CCEP – which is the largest Coca-Cola bottler by revenue with markets centred in Western Europe – says the proposed acquisition would create a broader and more balanced footprint for CCEP while almost doubling its consumer reach.
While Australia and New Zealand are Amatil's biggest markets by far, it also eyes up the opportunity to take on what is set to be one of the world’s most populous markets, Indonesia.
Damian Gammell, CEO, CCEP, said: “This is a unique and tremendous opportunity to combine two of the world's best bottlers, creating a broader and more balanced geographic footprint, including one of the most attractive and populous emerging markets, doubling our consumer reach to 600 million. This larger platform would enable us to scale up even faster than before and solidify our position as the largest Coca-Cola bottler by revenue, further strengthening our strategic partnership with The Coca-Cola Company.”
The proposed AUD $9.28bn ($6.6bn) acquisition would grow CCEP’s revenues by 25% from €12bn ($14.2bn) to more than €15bn ($17.7bn).

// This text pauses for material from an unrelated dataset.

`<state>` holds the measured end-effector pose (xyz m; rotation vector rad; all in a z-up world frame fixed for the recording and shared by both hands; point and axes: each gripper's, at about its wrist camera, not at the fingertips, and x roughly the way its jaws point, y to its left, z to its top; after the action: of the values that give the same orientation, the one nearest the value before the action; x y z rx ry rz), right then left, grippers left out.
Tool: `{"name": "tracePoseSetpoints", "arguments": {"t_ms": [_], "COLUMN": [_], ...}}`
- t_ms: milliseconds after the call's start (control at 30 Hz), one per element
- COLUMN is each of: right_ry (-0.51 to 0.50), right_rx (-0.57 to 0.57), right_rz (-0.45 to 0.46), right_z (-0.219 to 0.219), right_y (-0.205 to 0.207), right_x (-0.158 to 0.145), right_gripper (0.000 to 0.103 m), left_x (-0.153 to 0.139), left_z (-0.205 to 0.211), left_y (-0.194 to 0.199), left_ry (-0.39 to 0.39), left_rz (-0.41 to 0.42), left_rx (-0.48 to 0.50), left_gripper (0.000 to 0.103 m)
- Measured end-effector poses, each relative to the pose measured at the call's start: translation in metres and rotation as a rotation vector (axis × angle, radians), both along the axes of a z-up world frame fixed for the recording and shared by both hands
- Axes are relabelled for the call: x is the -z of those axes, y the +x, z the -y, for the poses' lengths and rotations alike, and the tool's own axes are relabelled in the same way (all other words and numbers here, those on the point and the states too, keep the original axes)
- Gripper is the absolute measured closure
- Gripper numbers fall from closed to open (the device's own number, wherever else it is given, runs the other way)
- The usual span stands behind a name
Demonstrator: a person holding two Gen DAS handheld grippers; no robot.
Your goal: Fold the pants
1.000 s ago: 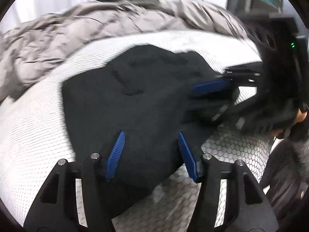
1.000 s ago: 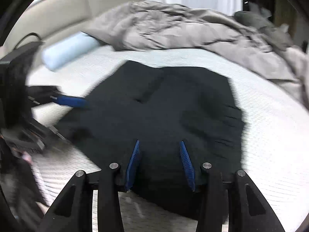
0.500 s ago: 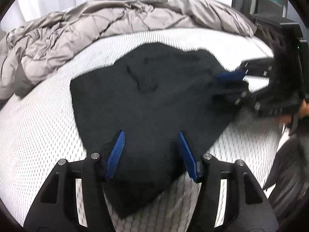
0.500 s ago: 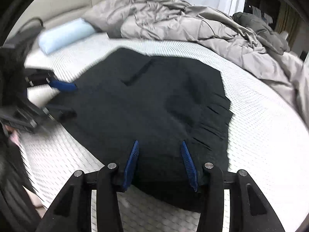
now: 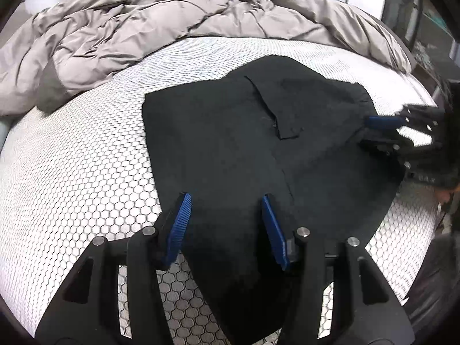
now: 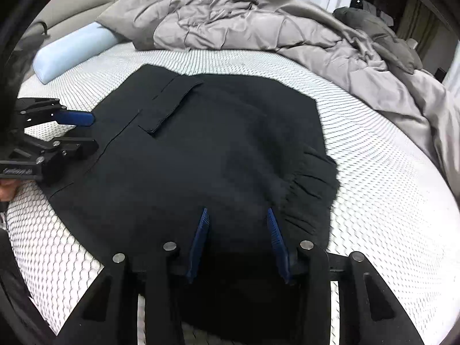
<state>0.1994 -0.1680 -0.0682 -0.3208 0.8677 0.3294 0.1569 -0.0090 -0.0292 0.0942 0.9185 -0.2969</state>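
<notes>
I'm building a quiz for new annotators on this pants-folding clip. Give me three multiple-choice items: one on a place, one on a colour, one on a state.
1. Where do the pants lie?
A. on the mattress
B. on the floor
C. on a chair

2. What colour is the pillow?
A. red
B. light blue
C. black

3. How is the duvet?
A. folded in a neat square
B. crumpled in a heap
C. spread flat over the pants

Answers:
1 A, the black cloth is spread on the white honeycomb-patterned surface.
2 B, it shows pale blue by the headboard in the right wrist view.
3 B, the grey cloth is bunched in deep creases beyond the pants.
</notes>
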Motion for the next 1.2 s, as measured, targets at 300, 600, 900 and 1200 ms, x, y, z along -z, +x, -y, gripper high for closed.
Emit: {"name": "tracePoseSetpoints", "arguments": {"t_ms": [300,600,900,1200], "right_ry": [0.203,-0.021,0.199,0.0], "right_rx": [-0.055,0.047,0.011,0.162], "right_rz": [-0.024,-0.043,-0.051,-0.088], "right_z": [-0.037,-0.014,-0.047,-0.023], "right_y": [0.027,0.043,0.06,0.083], "right_x": [-0.017,0.006,-0.015,0.013], "right_gripper": [0.06,0.058,0.058,0.065], "left_x": [-0.003,-0.001,-0.009,0.004], "left_z": [0.032,0.004,0.025,-0.007], "left_y": [0.05,0.051,0.089,0.102], "left_ry": [-0.012,-0.028,-0.027,-0.149], "left_rz": [-0.014,-0.031,-0.041,-0.074], "left_rx": [0.057,-0.011,-0.006,-0.024], "left_gripper": [0.063,0.065,0.073,0.091]}}
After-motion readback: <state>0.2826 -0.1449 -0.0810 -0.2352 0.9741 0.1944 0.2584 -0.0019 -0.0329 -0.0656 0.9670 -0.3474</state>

CCEP has made an offer to acquire 69.2% of the existing share capital of Coca-Cola Amatil held by independent shareholders; while setting out a proposal with The Coca-Cola Company to acquire TCCC’s 30.8% interest in Amatil (19.5% of CCEP is owned by TCCC).
Any transaction will be dependent on Australian regulatory approvals.
Coca-Cola European Partners was created four years ago - merging three European bottlers - and now covers 13 markets. Germany, Great Britain and France are its largest markets, while it also serves Belgium, Luxembourg, Spain, Sweden, Norway, the Netherlands, Iceland, Bulgaria and Portugal. It has 23,300 employees and 47 manufacturing sites across Europe.
“Four years on from the creation of CCEP, this is the right time to take on a new growth opportunity”, says Gammell. “Western Europe of course remains a fantastic place to be, however, it is now the right time to take our proven playbook and apply its success to these new markets.”
Coca-Cola Amatil is the Coca-Cola bottler covering Australia, New Zealand, Fiji, Indonesia, Papua New Guinea and Samoa. It directly employs around 12,000 people. Its FY19 revenue was AUD $5.1bn ($3.6bn), with around three-quarters of that coming from its largest markets of Australia and New Zealand.
“We would be diversifying into a very exciting part of the world. New geographic exposure into markets which, while largely developed in nature and therefore like our own, enjoy higher underlying growth fundamentals," continued Gammell.
“Of course, we’re very mindful of the backdrop: both businesses have excellent agile teams and operating models with great digital capability which will allow us to continue to run the collective business effectively in COVID times, while building on the best of who we are as we emerge from the pandemic and into an exciting future together.
“Admittedly in the context of a global pandemic, the timing could have been easier, but the pandemic has been less disruptive in Australia and New Zealand than in Europe, so we are confident that the short-term impacts and underlying fundamentals do not materially impact any long-term view.”
While Australia and New Zealand may account for the lion's share of revenue, CCEP notes the potential of Indonesia in the coming years (the UN predicts that Indonesia will have become the fifth most populous country in the world by 2050).
“Indonesia’s growth prospects are particularly attractive so we are excited that this transaction provides exposure to one of the most populous and dynamic emerging markets,” adds Gammell.